# Free Lining for Kings??



## dajowi (Jan 15, 2008)

I haven't fished the peir(s) for Kings since I was a kid with my Dad. I believe we used live Herring for live bait while free lining.Anyone tell me if this is still the norm. I was out a few days ago and didn't see much live bait and I was trying to plan ahead. Thanks.


----------



## jt (Mar 15, 2009)

pretty much. i normally use cigar minnows or hardtails. you might see a balloon rig every now and then, but free lining is the most popular.


----------



## John B. (Oct 2, 2007)

Snobbleing baits is what we do, bait won't be here for a few weeks


----------



## jt (Mar 15, 2009)

speaking of balloon rig. guy had one out today and got his ass chewed for actually havin it out in the water. i cant remember if its illegal or not. personally havent every used one.


----------



## Backlash (Jun 11, 2008)

They claim the ballons will break and some how hurt the dophins , and free lineing is the most used method around here , the trouble i have is my bait wont swim south , it always wants to go back under the pier ? Try floating a frozen cig , you will get more hits than live bait , A king wont pass up a ez meal.


----------



## John B. (Oct 2, 2007)

> *Backlash (4/12/2009)*They claim the ballons will break and some how hurt the dophins , and free lineing is the most used method around here , the trouble i have is my bait wont swim south , it always wants to go back under the pier ? Try floating a frozen cig , you will get more hits than live bait , A king wont pass up a ez meal.

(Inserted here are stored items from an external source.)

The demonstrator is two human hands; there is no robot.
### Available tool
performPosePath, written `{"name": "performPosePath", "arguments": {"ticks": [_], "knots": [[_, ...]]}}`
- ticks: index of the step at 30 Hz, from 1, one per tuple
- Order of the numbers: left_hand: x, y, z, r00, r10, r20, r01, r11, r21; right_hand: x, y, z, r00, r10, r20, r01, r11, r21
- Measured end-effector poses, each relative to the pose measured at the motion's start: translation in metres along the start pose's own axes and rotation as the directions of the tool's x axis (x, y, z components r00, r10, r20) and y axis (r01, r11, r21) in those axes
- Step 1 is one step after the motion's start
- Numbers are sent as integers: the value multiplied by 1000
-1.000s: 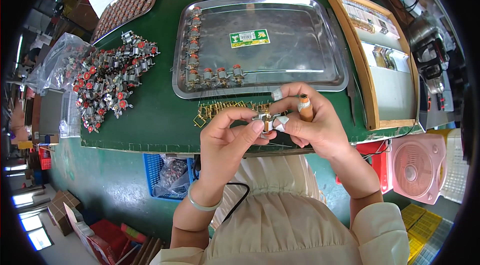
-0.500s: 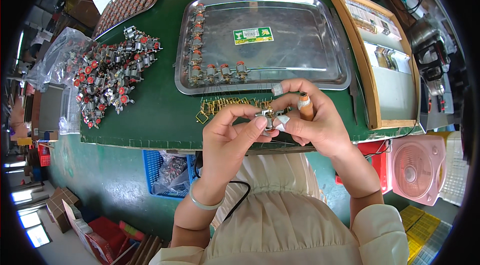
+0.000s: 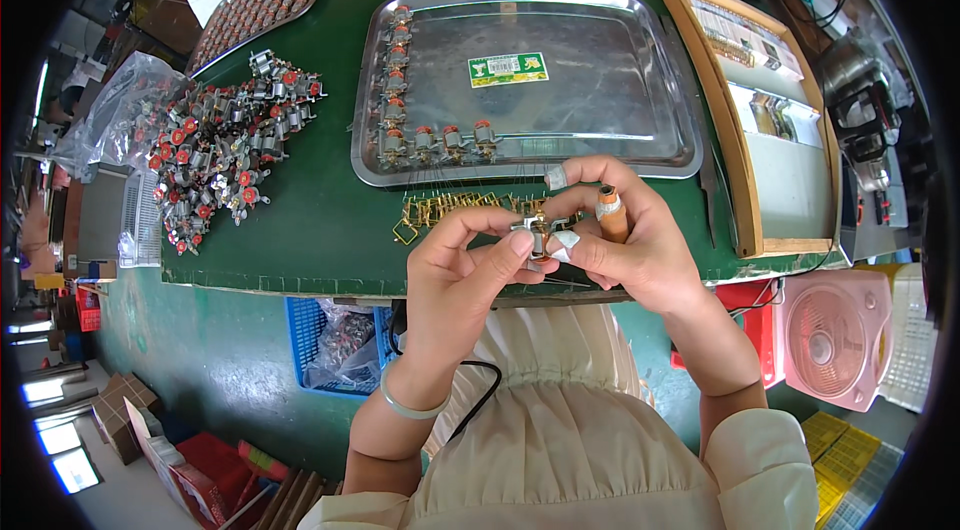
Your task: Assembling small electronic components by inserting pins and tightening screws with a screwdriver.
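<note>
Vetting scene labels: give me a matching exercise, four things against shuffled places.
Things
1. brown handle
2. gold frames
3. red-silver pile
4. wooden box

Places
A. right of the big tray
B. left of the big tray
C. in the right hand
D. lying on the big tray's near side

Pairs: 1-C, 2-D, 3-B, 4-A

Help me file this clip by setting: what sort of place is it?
Probably a small assembly workshop: a heap of small metal parts lies on a green bench, and similar parts stand in rows along two sides of a metal tray.
</note>
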State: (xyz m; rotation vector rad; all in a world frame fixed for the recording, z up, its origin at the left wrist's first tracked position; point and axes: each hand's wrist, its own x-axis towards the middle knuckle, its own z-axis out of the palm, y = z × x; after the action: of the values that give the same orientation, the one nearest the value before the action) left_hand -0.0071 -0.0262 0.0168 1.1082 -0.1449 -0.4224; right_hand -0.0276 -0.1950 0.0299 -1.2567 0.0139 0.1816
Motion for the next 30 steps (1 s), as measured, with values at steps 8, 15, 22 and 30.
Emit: {"name": "performPosePath", "arguments": {"ticks": [8, 15, 22, 30], "knots": [[-3, 5, -2, 999, 32, 18, -32, 999, 27, -1, 7, 1, 994, -93, -58, 81, 980, -180], [-11, 6, -28, 994, 89, -64, -88, 996, 22, -5, 0, -1, 922, -386, -18, 294, 731, -616], [-16, 2, -28, 986, 88, -140, -108, 984, -144, -18, 7, 1, 983, -161, -87, 151, 982, -109], [-13, 2, -21, 979, 17, -202, -109, 885, -453, -15, 39, 30, 762, -636, 126, 561, 549, -620]]}}
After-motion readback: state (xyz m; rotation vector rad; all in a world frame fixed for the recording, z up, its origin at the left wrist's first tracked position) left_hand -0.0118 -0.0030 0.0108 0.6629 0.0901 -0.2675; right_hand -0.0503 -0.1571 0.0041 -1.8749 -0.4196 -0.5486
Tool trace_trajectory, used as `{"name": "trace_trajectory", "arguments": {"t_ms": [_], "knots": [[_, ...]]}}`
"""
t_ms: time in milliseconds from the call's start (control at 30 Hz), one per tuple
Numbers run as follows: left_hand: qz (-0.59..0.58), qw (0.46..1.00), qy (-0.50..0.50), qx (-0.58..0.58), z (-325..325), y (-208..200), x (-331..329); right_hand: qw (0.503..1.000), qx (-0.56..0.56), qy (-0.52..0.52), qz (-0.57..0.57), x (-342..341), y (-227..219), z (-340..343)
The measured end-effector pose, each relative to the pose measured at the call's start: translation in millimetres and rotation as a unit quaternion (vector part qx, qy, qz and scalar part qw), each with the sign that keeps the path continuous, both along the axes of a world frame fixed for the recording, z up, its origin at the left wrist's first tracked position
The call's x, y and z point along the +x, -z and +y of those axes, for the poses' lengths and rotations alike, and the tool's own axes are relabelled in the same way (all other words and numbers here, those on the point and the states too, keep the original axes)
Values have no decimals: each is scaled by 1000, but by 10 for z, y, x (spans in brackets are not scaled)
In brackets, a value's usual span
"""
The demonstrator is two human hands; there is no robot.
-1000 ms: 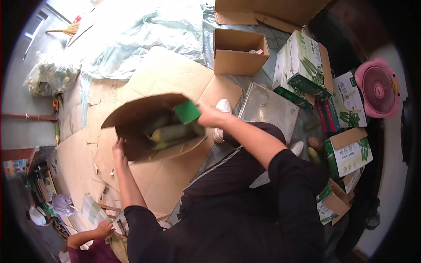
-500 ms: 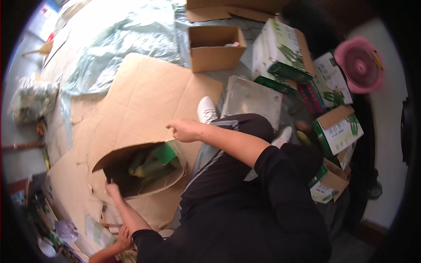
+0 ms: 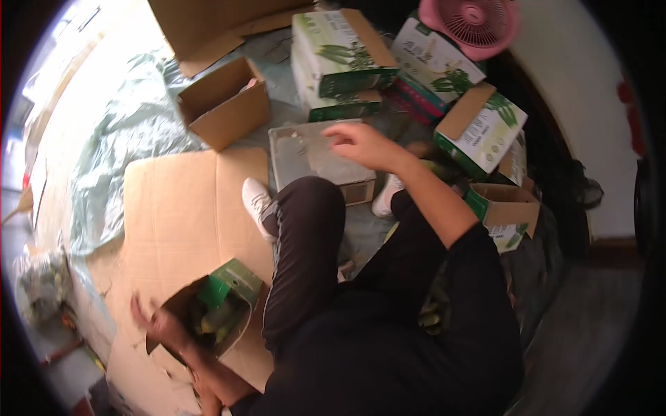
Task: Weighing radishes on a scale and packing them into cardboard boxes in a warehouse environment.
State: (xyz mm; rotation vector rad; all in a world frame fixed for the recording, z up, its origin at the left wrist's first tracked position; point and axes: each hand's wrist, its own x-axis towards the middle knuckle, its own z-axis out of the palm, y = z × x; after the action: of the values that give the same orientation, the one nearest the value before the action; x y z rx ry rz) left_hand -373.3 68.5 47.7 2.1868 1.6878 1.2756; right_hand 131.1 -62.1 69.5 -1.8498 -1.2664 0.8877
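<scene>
Head view: cardboard (image 3: pixel 180 208) supports the near box (image 3: pixel 243 279) beside my spread left hand (image 3: pixel 165 326); my half-curled right hand (image 3: pixel 366 148) looks empty.

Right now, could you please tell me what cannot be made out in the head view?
All in the head view:
Vegetables in the open box: their number; shadow and overlap hide some.
Left hand: its fingers are blurred, so contact with that box is unclear.
Right hand: seen from above, touching the flat grey box or not.
Brown box: its near wall hides most contents.
Pink fan: top cut off by the upper edge.
</scene>
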Motion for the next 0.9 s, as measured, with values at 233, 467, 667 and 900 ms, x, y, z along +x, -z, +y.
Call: {"name": "trace_trajectory", "arguments": {"t_ms": [233,467,667,900], "knots": [[225,885,311,-264,-230,682,1520,984,-131,102,-60,435,624,-896],[625,629,289,-361,-472,2004,1224,985,-136,101,-41,417,418,-969],[603,507,221,-575,-570,2785,-530,986,-119,43,-113,378,572,-821],[246,725,223,-604,-200,2469,215,975,-96,97,-173,504,381,-979]]}}
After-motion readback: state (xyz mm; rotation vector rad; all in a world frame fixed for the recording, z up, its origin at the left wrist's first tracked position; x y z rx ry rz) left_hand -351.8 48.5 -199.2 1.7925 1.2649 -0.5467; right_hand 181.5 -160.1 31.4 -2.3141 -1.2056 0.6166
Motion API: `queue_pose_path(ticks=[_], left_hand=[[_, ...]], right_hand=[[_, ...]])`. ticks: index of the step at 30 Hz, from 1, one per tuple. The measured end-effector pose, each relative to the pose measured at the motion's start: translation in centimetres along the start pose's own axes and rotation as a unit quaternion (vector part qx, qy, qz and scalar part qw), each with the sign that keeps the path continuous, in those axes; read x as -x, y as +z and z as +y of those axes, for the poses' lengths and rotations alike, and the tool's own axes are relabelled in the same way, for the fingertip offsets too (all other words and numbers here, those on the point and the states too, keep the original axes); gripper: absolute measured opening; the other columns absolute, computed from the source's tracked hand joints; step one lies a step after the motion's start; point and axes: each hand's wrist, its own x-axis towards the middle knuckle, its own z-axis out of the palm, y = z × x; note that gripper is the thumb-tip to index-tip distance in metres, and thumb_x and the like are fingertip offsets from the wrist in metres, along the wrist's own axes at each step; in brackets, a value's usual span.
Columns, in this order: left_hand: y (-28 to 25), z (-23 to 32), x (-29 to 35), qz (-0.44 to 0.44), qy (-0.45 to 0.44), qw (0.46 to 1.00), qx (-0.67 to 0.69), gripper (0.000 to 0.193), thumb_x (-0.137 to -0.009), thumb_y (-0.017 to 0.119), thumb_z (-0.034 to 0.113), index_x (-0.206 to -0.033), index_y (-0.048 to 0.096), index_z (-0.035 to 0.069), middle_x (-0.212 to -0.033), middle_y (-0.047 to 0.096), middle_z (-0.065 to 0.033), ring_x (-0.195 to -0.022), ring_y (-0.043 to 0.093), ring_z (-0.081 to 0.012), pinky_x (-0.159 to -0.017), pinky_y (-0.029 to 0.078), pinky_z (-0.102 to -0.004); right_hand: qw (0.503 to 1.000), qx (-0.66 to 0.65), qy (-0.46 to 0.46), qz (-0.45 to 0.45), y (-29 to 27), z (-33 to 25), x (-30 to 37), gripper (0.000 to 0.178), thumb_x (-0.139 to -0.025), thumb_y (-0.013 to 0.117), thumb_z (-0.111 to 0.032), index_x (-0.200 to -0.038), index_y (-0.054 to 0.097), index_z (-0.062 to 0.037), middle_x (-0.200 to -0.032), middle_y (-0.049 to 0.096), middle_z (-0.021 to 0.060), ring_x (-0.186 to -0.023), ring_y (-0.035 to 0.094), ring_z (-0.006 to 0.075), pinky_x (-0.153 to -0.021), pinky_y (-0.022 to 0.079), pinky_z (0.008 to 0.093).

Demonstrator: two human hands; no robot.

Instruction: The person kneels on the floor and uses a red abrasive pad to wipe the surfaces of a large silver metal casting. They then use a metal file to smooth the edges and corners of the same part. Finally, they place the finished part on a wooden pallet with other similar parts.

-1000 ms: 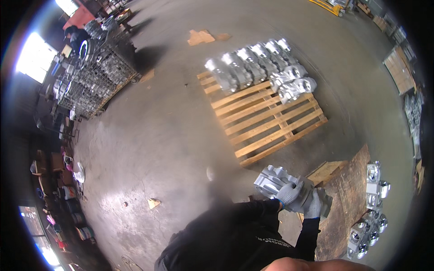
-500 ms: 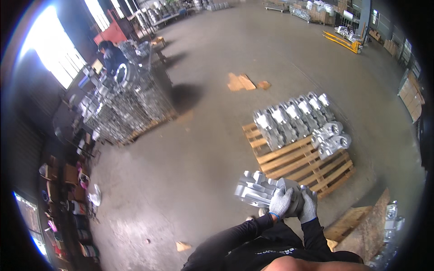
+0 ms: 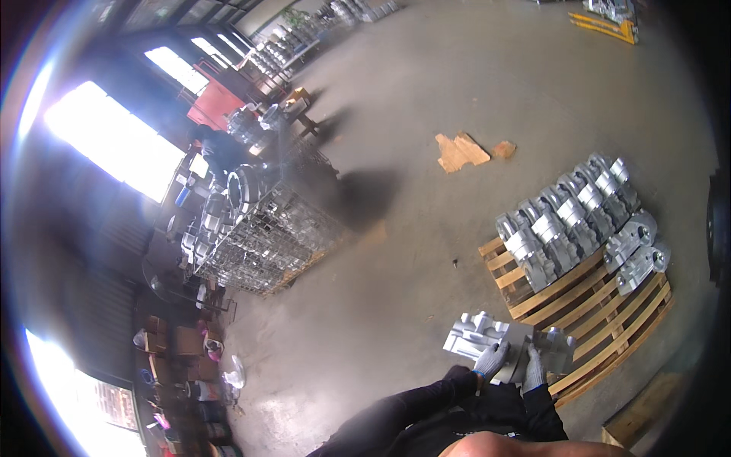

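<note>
Both gloved hands (image 3: 512, 362) grip a grey metal casting (image 3: 495, 344), its underside hidden, beside the pallet (image 3: 601, 320).

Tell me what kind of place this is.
Most likely a factory or foundry floor. Both gloved hands, left hand and right hand, carry a grey metal casting; more castings sit in rows on a wooden pallet, and a wire cage of metal parts stands on bare concrete.

Colours noted: silver metal, pale wood, grey floor.
The casting (image 3: 506, 343) is bright silver-grey; both gloves are light grey, the sleeves (image 3: 426, 404) black. The pallet (image 3: 601, 320) is pale yellow-tan wood carrying silver parts (image 3: 567, 221). The concrete floor (image 3: 426, 228) is dull grey; cardboard scraps (image 3: 461, 150) are orange-tan.
</note>
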Motion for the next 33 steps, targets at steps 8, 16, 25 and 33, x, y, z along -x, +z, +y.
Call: queue_pose_path(ticks=[8, 16, 25, 33], left_hand=[[-3.6, 3.6, -7.9, -0.075, -0.074, 0.994, 0.005, 0.05, -0.104, 0.057, 0.042, -0.121, 0.064, -0.005, -0.104, 0.072, -0.013, -0.091, 0.065, -0.019, -0.08, 0.051, -0.0353], [-10.4, 3.8, -19.9, -0.119, -0.176, 0.977, 0.006, 0.037, -0.103, 0.062, 0.035, -0.108, 0.068, -0.001, -0.084, 0.066, -0.0029, -0.073, 0.057, -0.014, -0.066, 0.046, -0.0333], [-14.9, -2.0, -37.7, -0.169, 0.008, 0.97, -0.173, 0.051, -0.098, 0.065, 0.041, -0.12, 0.068, -0.005, -0.1, 0.072, -0.0115, -0.091, 0.063, -0.0199, -0.081, 0.05, -0.0361], [-15.7, 1.0, -47.5, -0.194, -0.033, 0.98, 0.027, 0.032, -0.1, 0.064, 0.023, -0.12, 0.066, -0.002, -0.106, 0.069, -0.004, -0.095, 0.061, -0.0136, -0.086, 0.049, -0.0312]], right_hand=[[0.996, -0.024, -0.012, 0.082, 1.7, 1.7, -6.3, 0.043, -0.107, 0.058, -0.038, -0.133, 0.065, -0.0041, -0.123, 0.068, 0.0063, -0.106, 0.064, 0.018, -0.095, 0.051, 0.032], [0.967, -0.067, -0.022, 0.244, 5.7, 11.7, -16.8, 0.05, -0.104, 0.064, -0.04, -0.135, 0.063, -0.0006, -0.125, 0.071, 0.0089, -0.11, 0.068, 0.0214, -0.097, 0.053, 0.0345], [0.924, -0.103, -0.051, 0.364, 10.5, 17.4, -34.2, 0.057, -0.101, 0.07, -0.041, -0.138, 0.061, 0.0015, -0.129, 0.07, 0.0092, -0.116, 0.065, 0.021, -0.101, 0.051, 0.034], [0.925, -0.227, -0.098, 0.289, 13.2, 13.6, -44.0, 0.056, -0.103, 0.067, -0.043, -0.129, 0.063, 0.0061, -0.118, 0.068, 0.0073, -0.105, 0.064, 0.0174, -0.094, 0.05, 0.0318]])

all depends on where you hook your bait, if you hook it through the nose or lips, he will swim back to you.

try hooking it inbetween the dorsal and the tail, throw it out, and keep you finger on the line to keep tension on it, only letting the bait swim a s few feet at a time... if you keep tension on it, they will swim south every time.

on that note, i've had 40+lb kings eat 15 feet from the pier.

hope this helps.


----------



## dajowi (Jan 15, 2008)

anyone free line at night?


----------



## jt (Mar 15, 2009)

> *John B. (4/15/2009)*
> 
> 
> > *Backlash (4/12/2009)*They claim the ballons will break and some how hurt the dophins , and free lineing is the most used method around here , the trouble i have is my bait wont swim south , it always wants to go back under the pier ? Try floating a frozen cig , you will get more hits than live bait , A king wont pass up a ez meal.
> ...


like you said, ive also had 35+ lb king hit no more than 5 or 6 yards from the pier. If my bait is frozen, definitely hook through the nose. If its live, likeJonh B. said, through the section inbetween the dorsal and tail. as fair as free lining at night, never have, probably never will.


----------



## John B. (Oct 2, 2007)

i floated a biga$$ threadfin out on a balloon one night (full moon, about 1 hour after dark) on the pier..... we were out there catching squid....

caught 1 about 13lbs.

it's not too productive


----------